Maintenant Poupette fantasme sur une carte postale qu’elle a reçu ce matin —un envoi de Monsieur Panard ! —: le corps nu , de dos, d’un homme noir , une vraie sculpture :

— « Oh, qu’il est bizarre ce Mr Panard ! Et pas mise sous enveloppe , naturellement! »

Plus loin, elle découvre sur la plage voisine des bottines abandonnées et délacées, qui s’embrassent en silence . Ça l’intrigue :

— « Y aurait-il un naufragé dans les parages?»

Sur la jetée, les vagues aspirent à la tempête, qui gonflera les voiles . Des cumulus cotonneux — là-haut — invitent Poupette à s’envoler pour un voyage initiatique aux horizons secrets .

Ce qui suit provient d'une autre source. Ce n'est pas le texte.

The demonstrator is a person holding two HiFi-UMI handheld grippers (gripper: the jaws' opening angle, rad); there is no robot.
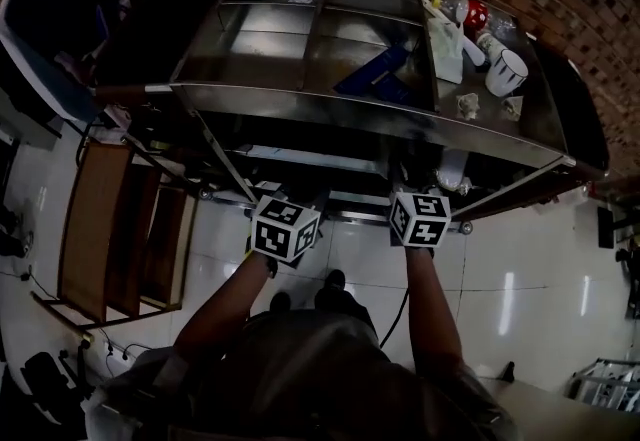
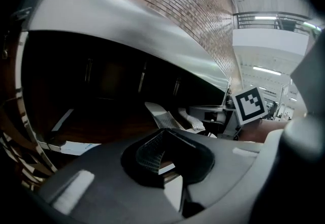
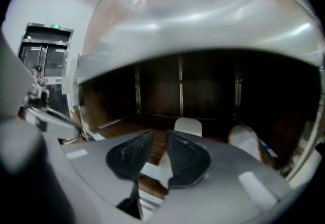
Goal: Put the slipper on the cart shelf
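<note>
Right gripper view: our right hand-held gripper (image 3: 158, 136) has its jaws apart and empty. The white slipper (image 3: 188, 126) lies on the cart shelf (image 3: 117, 127) straight ahead, apparently lengthwise away from us. Our left hand-held gripper (image 2: 162, 136), pads together, sits farther off.

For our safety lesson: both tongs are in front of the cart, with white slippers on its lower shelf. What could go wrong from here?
The cart's top rim hangs just above the open right tongs; a careless lift could strike it and shake the mug up there. The slipper lies close beyond those tongs; a forward nudge might shove it askew.
</note>
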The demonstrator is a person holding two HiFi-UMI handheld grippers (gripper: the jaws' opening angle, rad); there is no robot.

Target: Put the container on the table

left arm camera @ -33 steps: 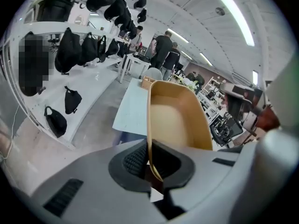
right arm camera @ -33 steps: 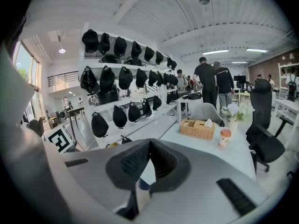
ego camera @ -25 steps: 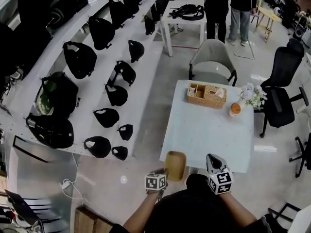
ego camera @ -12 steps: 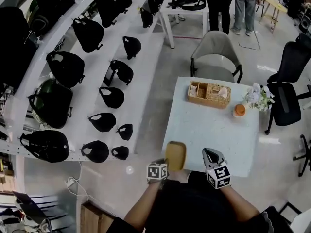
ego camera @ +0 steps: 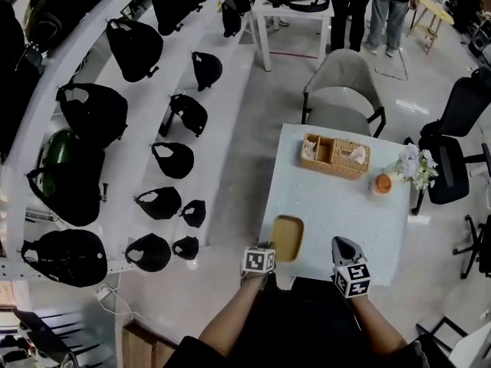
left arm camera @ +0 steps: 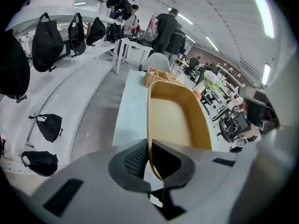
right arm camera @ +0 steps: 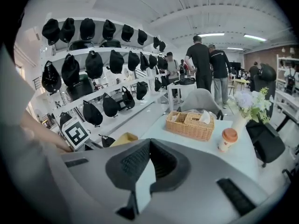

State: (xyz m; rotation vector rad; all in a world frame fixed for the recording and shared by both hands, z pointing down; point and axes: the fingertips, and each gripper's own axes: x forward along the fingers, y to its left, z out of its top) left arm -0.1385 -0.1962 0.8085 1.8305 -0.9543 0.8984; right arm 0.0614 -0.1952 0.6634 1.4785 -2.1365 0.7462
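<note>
1. Both grippers and the container [ego camera: 287,238] have come forward and down since a second ago. The container was then short of the desk's near edge, over the floor. Now it overlaps the near left corner of the desk [ego camera: 337,205] in the head view.
2. The left gripper [ego camera: 269,252] is clamped on the container, its jaws pinching the thin wall at the near left corner. In the left gripper view the tan wall runs straight up out of the closed jaws.
3. The container hangs ahead and to the right of the left gripper. Its long axis points away from the person, roughly along the desk's left edge. The open side faces up.
4. I cannot tell whether its base touches the desk yet. It looks just above or just on the surface.
5. The right gripper [ego camera: 342,245] is closed on nothing. It sits over the desk's near edge, well apart from the container, so the left one carries the job alone.
6. The wicker basket [ego camera: 335,156], cup [ego camera: 381,183] and flowers [ego camera: 414,163] stand at the far side, well apart from the landing spot.
7. My judgement: lower it a little further in from the corner, then let go.
</note>
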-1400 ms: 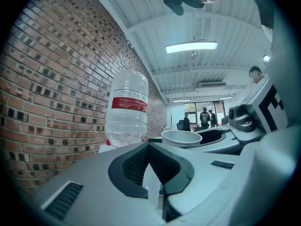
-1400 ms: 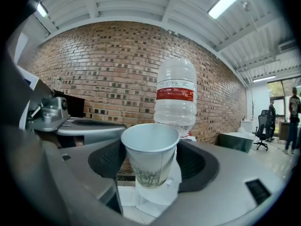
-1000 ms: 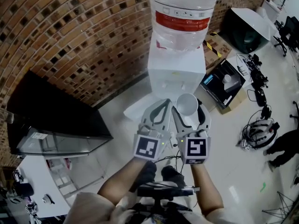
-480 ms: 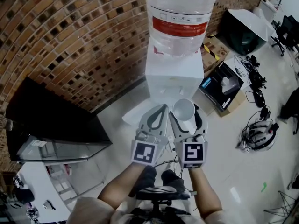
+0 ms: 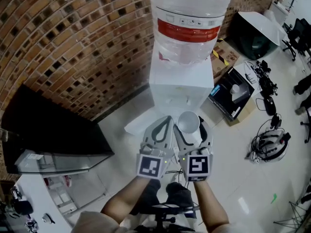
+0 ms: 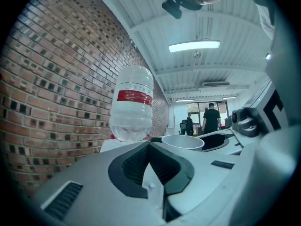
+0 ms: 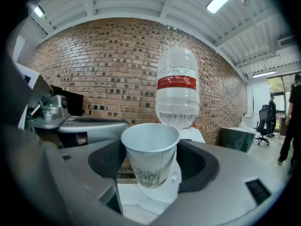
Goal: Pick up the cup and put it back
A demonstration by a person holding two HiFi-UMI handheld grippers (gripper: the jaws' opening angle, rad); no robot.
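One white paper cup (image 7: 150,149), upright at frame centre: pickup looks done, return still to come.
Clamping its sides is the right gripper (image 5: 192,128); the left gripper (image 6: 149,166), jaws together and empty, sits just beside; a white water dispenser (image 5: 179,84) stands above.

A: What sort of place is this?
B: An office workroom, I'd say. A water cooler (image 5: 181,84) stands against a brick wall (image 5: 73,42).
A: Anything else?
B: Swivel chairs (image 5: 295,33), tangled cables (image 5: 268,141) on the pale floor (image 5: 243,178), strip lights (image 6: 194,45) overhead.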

Plus loin, dona Serafina la chamanesse troglodyte cherche à atteindre l’extase en fumant un calumet aux herbes mystérieuses . Poupette la connait : autrefois Serafina l’a débarrassée de ses angoisses

— Tu viens me voir, Poupette?

—Pas aujourd’hui ,Sérafina

Un trouble vague envahit Poupette : cette sorcière lui fait un peu peur et l’attire en même temps.

Dans la brûlure de ses désirs inassouvis, elle attend qu’arrive une neige réparatrice .

— Qu’est-ce que l’esthétique du vide confrontée au TOUT inaccessible?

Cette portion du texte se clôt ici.